This content originally appeared on DEV Community and was authored by almamon rasool abdali
welcome again
in previous article ,we get genral overview of MLOps
today we want to start our MLOps implementation
our first thing to do is visibility some of you may think that visibility ( monitoring ) is at the end of the deployment.
to me, visibility here is monitoring, tracking, collaboration between the team, and getting insight on the data journey from the beginning to the end of the pipeline.
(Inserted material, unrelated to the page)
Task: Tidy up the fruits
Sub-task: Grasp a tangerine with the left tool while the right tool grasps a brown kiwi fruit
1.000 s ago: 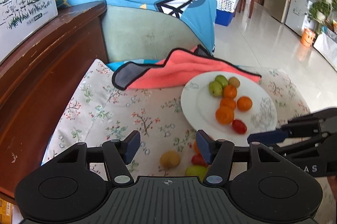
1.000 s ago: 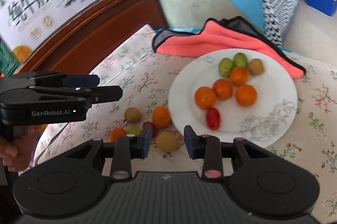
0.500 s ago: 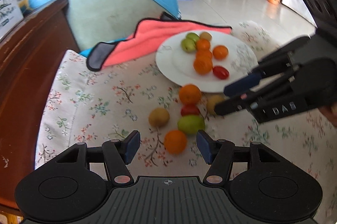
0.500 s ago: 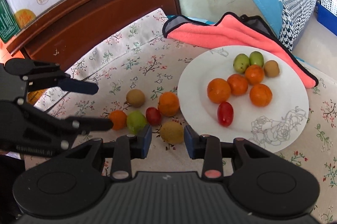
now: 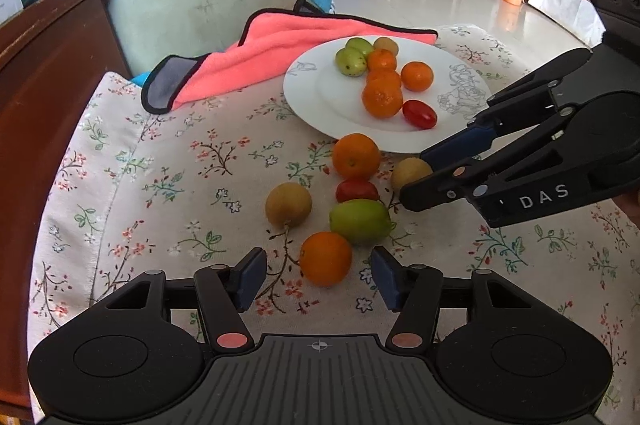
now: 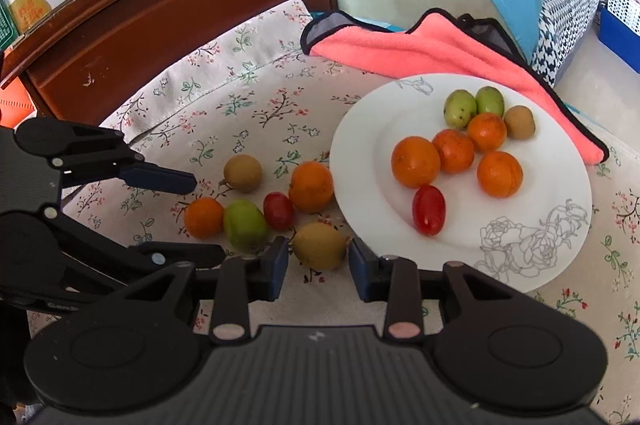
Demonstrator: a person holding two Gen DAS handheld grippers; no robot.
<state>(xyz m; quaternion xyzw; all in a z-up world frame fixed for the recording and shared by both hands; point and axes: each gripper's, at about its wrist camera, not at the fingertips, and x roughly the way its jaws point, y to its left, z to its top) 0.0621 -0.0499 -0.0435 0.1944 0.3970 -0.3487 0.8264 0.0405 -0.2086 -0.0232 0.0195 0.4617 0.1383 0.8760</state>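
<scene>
Both open grippers have closed in on loose fruit just beside the white plate (image 6: 560,265): right gripper (image 6: 318,259) now straddles a brownish-yellow fruit (image 6: 319,245), left gripper (image 5: 318,277) an orange (image 5: 326,258), neither gripped yet.

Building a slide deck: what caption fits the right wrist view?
Open right gripper closing in on a brown fruit beside the white plate, open left gripper near the small orange.

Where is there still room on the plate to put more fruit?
The white plate is bare along its near side, over the drawn roses and in front of the red tomato, and along its left rim. Its far side is crowded with oranges and green fruits. On the cloth, six loose fruits bunch beside the plate's left edge, around the brown fruit.
</scene>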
and we need continuous visibility over the following things:
- visibility over code
- visibility over data
- visibility over model training process and all the experiments undergoing
- visibility over inference and feedbacks
- visibility over activities for security
Now, let's check them one by one
1. visibility over code changes
for normal Software developers, this is not an issue but for a managing team of data scientists and ML researchers it can be considered as a headache ;
mostly the team use notebooks and mostly you find your team develops bad coding habits and that also affects the version control and code change tracking, CI/CD problems .. and many other things.
also, there are many tools that try to solve these problems but it is not the notebook itself that makes the problem it is due to bad coding habits by the team itself.
and all problems can be solved if you enforce your team for writing good code and to me, good code must be at least fulfill three main points (Modularity, High Cohesion, Loose Coupling)
so basically if we use notebooks for only importing and calling our class and methods and also separate each script by its work nature such as pre-processing script has to be fully functional without the training code and vise versa and to make work more scalable we need to containerize each script so we can run it on the cluster to do the work.
now but what if the environment you use will help you and the team to do the above ??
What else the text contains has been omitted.